Grape seed extract – Grape seed extracts also turns down inflammation in fat cells while boosting the highly protective adiponectin. They have been shown to assist blood sugar entry to cells with insulin-like activity. They also directly inhibit the advanced glycation end products (AGEs) that form in the circulatory system from excess sugar.

Resveratrol – Resveratrol activates the SIRT1 gene, turning on other genes that directly influence insulin function and fat burning, leading researchers to conclude it may be helpful for diabetics. It reduces inflammation in fat cells and boosts adiponectin, a key problem for diabetics.

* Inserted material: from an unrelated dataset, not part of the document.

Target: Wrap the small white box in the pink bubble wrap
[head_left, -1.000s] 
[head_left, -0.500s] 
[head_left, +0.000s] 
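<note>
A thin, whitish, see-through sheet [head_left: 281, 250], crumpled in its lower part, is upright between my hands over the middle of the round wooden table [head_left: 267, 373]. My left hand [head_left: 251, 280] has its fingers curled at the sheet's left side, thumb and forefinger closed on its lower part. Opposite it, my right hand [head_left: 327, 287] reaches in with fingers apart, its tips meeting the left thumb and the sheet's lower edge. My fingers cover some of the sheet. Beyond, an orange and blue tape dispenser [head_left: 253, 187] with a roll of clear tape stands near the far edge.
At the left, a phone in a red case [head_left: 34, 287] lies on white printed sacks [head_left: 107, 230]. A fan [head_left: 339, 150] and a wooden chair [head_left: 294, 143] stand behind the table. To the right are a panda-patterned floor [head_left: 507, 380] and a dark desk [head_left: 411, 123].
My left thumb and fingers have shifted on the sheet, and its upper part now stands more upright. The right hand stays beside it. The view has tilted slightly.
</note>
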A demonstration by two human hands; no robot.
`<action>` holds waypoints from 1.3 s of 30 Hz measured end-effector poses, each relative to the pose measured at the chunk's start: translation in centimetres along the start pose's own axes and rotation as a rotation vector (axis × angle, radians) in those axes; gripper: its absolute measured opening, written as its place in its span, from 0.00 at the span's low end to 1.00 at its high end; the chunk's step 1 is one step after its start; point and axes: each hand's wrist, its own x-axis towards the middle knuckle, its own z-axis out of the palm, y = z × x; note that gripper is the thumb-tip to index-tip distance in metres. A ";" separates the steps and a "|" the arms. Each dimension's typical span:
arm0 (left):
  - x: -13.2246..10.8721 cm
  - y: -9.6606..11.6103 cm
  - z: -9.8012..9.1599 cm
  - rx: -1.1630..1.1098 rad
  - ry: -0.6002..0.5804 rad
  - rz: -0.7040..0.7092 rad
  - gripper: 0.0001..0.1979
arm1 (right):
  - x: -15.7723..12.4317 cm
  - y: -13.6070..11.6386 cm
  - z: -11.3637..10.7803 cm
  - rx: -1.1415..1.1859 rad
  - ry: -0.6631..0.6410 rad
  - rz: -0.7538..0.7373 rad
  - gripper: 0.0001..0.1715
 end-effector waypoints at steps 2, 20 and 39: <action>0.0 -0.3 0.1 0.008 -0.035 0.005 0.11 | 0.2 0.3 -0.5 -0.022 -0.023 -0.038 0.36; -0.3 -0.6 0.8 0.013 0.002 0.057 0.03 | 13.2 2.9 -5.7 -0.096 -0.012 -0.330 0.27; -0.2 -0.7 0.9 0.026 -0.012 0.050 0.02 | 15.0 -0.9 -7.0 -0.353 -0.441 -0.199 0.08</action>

R-Alpha Lipoic Acid – A nutrient that assists in carbohydrate metabolism and insulin sensitivity, while acting as an antioxidant in nerves to help diabetic neuropathy. A lack of ability to make lipoic acid during aging increases inflammation and insulin resistance. Lipoic acid also protects against the formation of AGEs.

Carnosine – Carnosine is a potent reducer of AGEs and can even reduce the glycation of LDL cholesterol, leading researchers to conclude that carnosine may have therapeutic potential in preventing diabetes-induced atherosclerosis.

It is clear that nature's toolbox offers an impressive array of nutrients that support healthy blood glucose and insulin metabolism. While no person should ever consider these as a treatment in and of themselves, they are a potent array of natural options that can be plugged in, as desired, to an overall diet, exercise, and medical treatment plan to help address the very difficult problem of type II diabetes.

Summary
Type II diabetes is at epidemic levels in America, reaching down to teenagers and young adults in startling numbers. This problem signifies that key regulatory systems have lost their natural balance – meaning that homeostasis has been compromised. Unfortunately, this locks in a path to poor quality health, the early onset of many serious disease, and early death. The medical profession, relying on Big Pharma drugs, has not been able to solve this problem and actually makes it worse on a routine basis.

In order to make progress an overall program of lifestyle improvement must be undertaken on a consistent basis. There are no shortcuts. There is little margin for error. Weight must be lost in a gradual and consistent way. Weight gain during any "treatment" means the "treatment" is an utter failure. A healthy program requires making dietary adjustments that have been explained in this article. Consistent exercise is mandatory, the more the better. Dietary supplements can be plugged into an overall program to help the program of recovery go easier – and in some cases may be the key to getting the program on track or keeping it from getting derailed. There are many options. Type II diabetes can be prevented and in many people it can be completely reversed.